Bu cümle ile Bediüzzaman, mühim bir gerçeğe parmak basmaktadır. Yani; kulüplerin ruhu, hayatı, bekası onların birbiriyle ittihad etmelerine veyahut kalplerin birbirlerini sevip birleşmesine bağlıdır. Hükûmetin hayat tansiyonu ise, bu kulüplerin birbirleriyle kaynaşmalarındadır, diyor.

4- “El fezleke: Millet hastadır. Hükûmet de hakîmdir. En fena zamanda teslim-i nefs ettiğiniz halde, en menfaatli zamanda ittiham ve hodserane etmek, menfaat-ı umumiyeyi hedef-i maksad edenin kârı değildir. Kuvvet kanunda olsun, yoksa istibdat münkasım olmuş olur.”(108)

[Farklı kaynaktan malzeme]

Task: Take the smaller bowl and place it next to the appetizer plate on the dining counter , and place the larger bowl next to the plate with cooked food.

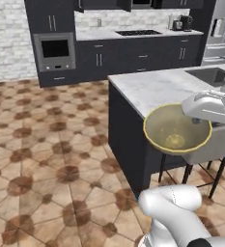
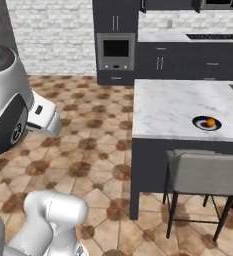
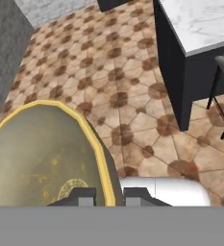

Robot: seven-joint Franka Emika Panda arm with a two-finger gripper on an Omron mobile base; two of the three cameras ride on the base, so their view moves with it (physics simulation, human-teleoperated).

Bu parağraf umum kulüplere hitab içinde, özellikle Kürt Teâvün Cemiyeti’nin idarecilerine hitab eder, der ki; kendi başına baş çekmenin ve hükümeti hep ittiham ederek serkeşane hareket etmenin hamiyetkârlık davasına zıd olduğu kadar, milletin umumî menfaatini kendine hedef alan kimselerin yapacağı bir iş olamaz. Zira hükûmetin kanunlarındaki kuvvete karşı, itaat ipi çözüldüğü an, istibdat ve zulümler şahıslara dağılır, herkes müstakil bir müstebit kesilir.

Yükleniyor...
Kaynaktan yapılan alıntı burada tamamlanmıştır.